INSTRUCTIONS FOR THE TASK: Return only that part of the material below which starts with the line containing "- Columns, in" and goes on through the line containing "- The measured", restated exactly.

MATERIAL SUPPLIED:

⟨

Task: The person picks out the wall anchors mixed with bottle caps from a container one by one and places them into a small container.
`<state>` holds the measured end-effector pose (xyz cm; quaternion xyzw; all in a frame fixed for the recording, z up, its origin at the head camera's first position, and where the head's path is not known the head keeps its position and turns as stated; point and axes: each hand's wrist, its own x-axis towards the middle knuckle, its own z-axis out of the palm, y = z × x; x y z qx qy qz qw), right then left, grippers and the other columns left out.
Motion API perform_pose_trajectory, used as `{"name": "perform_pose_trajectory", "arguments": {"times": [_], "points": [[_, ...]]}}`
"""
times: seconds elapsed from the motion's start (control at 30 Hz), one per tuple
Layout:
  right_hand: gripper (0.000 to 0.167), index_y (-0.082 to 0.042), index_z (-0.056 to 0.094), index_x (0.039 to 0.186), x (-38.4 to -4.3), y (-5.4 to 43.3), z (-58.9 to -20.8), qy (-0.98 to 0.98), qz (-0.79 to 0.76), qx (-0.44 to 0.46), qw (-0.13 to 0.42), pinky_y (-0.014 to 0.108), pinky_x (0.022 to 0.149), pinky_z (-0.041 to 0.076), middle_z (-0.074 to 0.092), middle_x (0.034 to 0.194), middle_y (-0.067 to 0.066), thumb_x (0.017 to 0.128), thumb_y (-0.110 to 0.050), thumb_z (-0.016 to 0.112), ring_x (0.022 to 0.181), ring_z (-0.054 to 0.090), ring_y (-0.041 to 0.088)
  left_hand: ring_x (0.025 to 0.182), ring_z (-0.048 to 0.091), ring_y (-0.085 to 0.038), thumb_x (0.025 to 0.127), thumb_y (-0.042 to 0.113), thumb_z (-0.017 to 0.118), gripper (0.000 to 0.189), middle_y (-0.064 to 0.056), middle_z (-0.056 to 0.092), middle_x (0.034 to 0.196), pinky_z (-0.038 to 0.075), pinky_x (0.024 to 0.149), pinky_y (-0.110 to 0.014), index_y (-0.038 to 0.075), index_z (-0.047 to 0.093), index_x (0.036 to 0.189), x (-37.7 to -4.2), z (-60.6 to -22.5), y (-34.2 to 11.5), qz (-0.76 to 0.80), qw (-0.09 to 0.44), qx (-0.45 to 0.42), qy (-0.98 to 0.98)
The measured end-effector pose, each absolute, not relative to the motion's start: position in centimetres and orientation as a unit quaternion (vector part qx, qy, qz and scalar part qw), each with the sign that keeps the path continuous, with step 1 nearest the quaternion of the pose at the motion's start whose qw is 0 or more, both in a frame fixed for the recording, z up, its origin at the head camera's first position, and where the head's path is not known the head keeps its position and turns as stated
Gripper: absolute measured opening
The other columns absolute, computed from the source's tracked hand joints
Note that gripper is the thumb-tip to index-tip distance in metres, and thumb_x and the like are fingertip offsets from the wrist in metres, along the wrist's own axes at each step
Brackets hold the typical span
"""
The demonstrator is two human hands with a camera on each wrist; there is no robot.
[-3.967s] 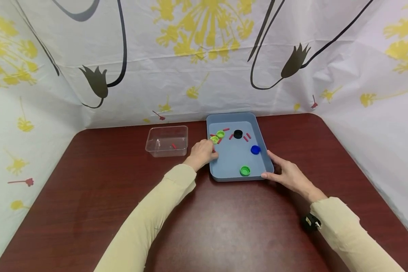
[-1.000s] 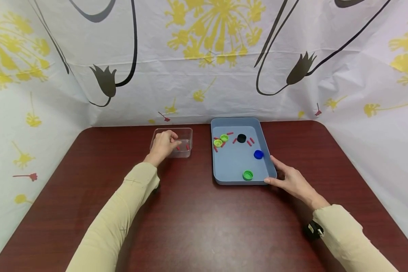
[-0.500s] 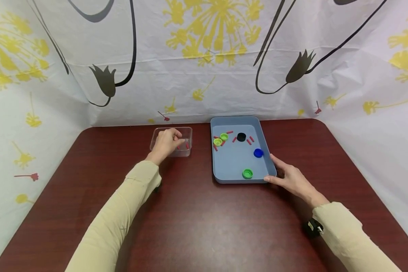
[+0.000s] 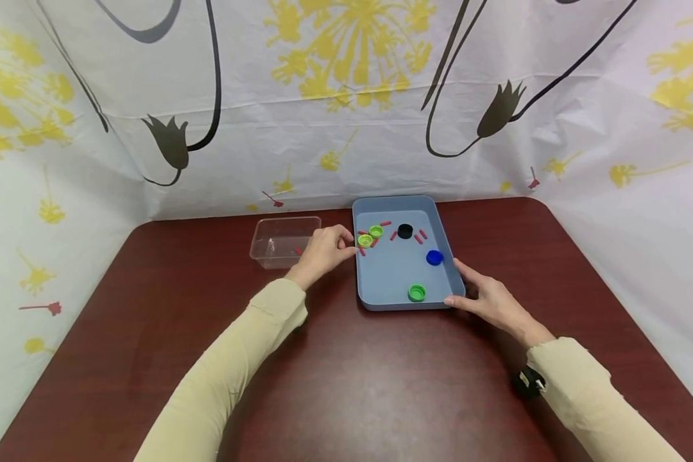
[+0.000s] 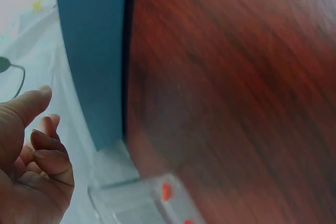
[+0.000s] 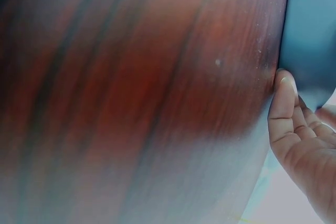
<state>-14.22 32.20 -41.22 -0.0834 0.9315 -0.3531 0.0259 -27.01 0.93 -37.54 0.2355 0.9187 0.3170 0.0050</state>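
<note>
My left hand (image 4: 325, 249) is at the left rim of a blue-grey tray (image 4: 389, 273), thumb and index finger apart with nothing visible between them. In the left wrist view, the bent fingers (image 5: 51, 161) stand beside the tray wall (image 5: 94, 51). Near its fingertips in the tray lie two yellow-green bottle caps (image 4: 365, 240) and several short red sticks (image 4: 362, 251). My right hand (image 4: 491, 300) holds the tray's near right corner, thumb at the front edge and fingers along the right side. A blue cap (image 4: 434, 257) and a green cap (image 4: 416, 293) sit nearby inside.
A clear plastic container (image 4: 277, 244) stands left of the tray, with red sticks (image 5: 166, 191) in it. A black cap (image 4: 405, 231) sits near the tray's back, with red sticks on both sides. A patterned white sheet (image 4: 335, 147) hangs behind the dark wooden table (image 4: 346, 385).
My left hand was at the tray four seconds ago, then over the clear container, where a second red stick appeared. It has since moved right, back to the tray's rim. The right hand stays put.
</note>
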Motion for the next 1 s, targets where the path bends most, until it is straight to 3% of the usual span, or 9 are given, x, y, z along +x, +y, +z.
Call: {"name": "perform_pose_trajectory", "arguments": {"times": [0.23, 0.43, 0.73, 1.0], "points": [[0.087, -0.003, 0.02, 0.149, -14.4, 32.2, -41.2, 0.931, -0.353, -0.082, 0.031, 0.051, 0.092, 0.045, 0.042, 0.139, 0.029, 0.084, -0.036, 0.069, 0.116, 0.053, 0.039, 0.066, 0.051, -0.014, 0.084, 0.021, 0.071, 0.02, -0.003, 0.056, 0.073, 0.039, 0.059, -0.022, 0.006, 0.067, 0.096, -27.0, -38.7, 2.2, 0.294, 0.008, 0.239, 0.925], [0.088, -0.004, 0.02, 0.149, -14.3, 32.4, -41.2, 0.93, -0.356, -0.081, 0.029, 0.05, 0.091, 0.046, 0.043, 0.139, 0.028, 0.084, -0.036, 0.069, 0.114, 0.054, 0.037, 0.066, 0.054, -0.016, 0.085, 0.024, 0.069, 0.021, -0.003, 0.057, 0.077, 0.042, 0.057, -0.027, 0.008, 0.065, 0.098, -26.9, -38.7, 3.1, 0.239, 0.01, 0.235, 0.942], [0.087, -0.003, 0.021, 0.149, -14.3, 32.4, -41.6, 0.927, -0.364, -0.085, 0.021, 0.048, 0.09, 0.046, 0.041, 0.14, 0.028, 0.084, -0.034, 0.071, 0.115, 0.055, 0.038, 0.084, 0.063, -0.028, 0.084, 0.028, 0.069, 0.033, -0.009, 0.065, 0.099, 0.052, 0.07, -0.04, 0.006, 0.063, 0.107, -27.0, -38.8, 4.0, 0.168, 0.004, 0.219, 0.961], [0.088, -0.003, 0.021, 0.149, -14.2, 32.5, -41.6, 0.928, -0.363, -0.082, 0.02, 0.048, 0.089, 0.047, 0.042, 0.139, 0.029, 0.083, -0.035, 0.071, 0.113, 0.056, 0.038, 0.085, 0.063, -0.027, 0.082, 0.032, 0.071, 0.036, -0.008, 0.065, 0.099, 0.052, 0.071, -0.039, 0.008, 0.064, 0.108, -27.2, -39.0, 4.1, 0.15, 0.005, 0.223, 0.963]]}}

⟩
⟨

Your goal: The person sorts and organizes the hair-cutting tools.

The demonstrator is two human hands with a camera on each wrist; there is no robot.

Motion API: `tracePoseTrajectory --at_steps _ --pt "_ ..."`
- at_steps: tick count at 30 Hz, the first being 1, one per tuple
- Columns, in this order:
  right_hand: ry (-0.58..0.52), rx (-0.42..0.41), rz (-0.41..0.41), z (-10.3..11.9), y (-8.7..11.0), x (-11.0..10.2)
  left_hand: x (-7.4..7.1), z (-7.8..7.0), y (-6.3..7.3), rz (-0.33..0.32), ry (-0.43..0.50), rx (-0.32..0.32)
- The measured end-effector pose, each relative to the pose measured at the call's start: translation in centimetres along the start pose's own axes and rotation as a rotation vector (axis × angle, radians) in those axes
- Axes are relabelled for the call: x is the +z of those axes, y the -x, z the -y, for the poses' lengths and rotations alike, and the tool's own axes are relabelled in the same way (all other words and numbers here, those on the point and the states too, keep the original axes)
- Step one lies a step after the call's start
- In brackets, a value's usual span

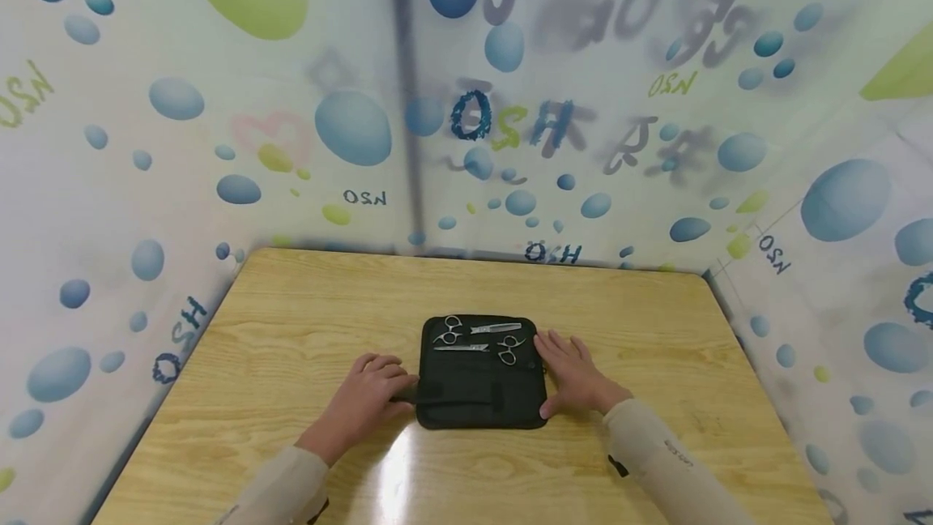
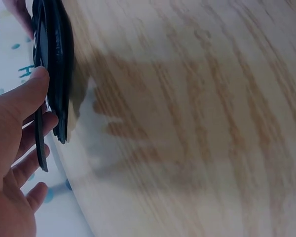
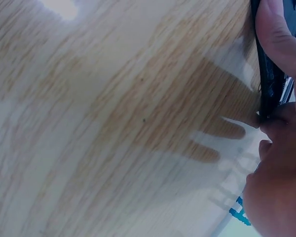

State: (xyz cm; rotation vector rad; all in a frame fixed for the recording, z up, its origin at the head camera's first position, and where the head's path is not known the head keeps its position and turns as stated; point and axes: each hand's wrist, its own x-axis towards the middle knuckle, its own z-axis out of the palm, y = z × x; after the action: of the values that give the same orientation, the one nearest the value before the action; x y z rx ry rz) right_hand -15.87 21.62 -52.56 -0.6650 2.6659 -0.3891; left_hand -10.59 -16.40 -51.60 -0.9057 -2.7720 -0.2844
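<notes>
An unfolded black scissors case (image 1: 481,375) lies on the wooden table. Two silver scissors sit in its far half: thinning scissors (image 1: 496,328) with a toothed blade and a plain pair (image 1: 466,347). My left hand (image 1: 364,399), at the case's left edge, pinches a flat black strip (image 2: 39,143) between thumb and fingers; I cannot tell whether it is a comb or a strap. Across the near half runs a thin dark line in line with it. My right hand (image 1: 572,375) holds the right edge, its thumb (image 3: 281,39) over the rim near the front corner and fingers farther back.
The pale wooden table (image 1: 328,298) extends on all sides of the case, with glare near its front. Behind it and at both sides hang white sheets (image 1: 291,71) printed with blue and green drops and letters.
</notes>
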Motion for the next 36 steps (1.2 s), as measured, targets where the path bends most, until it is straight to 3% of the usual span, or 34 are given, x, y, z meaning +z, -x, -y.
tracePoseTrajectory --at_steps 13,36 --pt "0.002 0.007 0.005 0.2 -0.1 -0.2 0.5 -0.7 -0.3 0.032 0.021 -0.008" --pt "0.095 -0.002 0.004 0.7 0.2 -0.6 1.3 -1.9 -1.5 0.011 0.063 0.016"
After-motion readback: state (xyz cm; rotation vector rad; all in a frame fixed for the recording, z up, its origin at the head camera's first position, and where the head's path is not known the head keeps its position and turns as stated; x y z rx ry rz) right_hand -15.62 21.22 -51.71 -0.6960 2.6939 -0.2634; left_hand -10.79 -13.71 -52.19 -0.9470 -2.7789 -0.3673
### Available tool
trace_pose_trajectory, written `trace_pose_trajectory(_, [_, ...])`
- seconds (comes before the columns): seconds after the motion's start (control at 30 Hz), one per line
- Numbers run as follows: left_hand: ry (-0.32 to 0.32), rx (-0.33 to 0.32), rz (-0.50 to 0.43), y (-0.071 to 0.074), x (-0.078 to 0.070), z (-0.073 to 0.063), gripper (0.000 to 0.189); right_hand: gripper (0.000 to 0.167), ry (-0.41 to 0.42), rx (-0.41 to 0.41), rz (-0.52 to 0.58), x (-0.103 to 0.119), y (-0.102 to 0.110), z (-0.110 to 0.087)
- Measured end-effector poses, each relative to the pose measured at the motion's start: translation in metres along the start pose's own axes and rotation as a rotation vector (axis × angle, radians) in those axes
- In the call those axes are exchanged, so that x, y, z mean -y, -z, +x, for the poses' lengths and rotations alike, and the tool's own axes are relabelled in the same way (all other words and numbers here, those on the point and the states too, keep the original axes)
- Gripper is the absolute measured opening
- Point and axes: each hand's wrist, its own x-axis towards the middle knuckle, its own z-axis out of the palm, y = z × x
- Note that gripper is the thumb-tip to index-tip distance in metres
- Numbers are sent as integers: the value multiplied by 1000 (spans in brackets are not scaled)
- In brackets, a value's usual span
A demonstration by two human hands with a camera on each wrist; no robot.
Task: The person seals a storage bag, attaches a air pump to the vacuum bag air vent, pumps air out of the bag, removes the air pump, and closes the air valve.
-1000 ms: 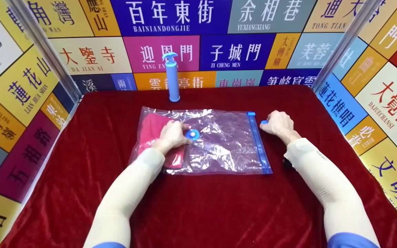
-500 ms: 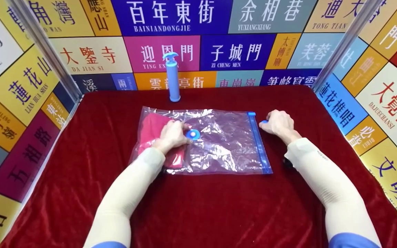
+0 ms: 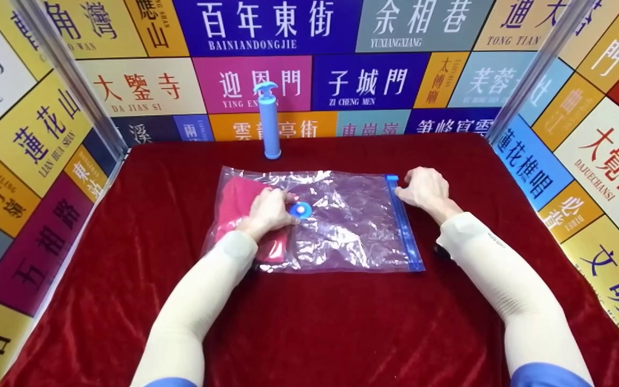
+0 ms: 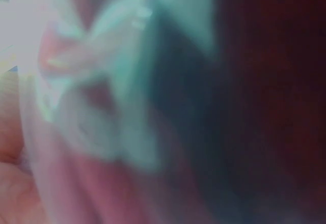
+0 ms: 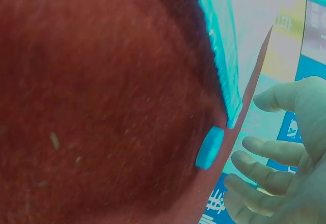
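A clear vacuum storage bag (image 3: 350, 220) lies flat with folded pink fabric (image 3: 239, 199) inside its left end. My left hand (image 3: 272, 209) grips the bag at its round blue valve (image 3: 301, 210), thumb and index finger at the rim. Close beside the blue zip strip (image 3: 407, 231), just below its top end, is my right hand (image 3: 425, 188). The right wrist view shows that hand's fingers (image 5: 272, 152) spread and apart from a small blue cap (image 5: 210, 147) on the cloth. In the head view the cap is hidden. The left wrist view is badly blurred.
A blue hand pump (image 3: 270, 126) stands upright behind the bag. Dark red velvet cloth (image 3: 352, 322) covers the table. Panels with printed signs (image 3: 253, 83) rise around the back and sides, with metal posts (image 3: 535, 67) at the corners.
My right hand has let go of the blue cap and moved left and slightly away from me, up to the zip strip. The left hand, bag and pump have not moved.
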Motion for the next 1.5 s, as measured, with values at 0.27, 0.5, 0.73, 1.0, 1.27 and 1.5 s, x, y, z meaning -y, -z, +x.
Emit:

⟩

REPLY TO THE TASK:
- Columns, in this order:
  right_hand: ry (-0.58..0.52), rx (-0.42..0.41), rz (-0.41..0.41), z (-10.3..11.9), y (-8.7..11.0), x (-11.0..10.2)
  left_hand: x (-7.4..7.1), z (-7.8..7.0), y (-6.3..7.3), rz (-0.33..0.32), ry (-0.43..0.50), rx (-0.32..0.32)
- The measured end-effector pose, each relative to the pose measured at the call's start: translation in centimetres along the start pose's own axes and rotation as a rotation vector (axis × angle, radians) in those axes

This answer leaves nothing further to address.